▶

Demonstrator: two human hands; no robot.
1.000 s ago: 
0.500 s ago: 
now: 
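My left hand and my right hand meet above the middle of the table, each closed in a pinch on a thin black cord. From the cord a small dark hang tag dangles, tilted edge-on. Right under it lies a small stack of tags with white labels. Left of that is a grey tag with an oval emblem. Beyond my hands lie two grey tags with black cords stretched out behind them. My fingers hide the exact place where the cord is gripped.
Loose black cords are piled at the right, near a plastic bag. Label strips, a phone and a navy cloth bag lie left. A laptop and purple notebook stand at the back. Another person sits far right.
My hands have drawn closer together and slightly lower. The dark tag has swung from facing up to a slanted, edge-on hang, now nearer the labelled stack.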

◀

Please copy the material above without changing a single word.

Demonstrator: two human hands; no robot.
1.000 s ago: 
0.500 s ago: 
now: 
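My left hand and my right hand meet above the middle of the table, each closed in a pinch on a thin black cord. From the cord a small dark hang tag dangles, tilted edge-on. Right under it lies a small stack of tags with white labels. Left of that is a grey tag with an oval emblem. Beyond my hands lie two grey tags with black cords stretched out behind them. My fingers hide the exact place where the cord is gripped.
Loose black cords are piled at the right, near a plastic bag. Label strips, a phone and a navy cloth bag lie left. A laptop and purple notebook stand at the back. Another person sits far right.
My hands have drawn closer together and slightly lower. The dark tag has swung from facing up to a slanted, edge-on hang, now nearer the labelled stack.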

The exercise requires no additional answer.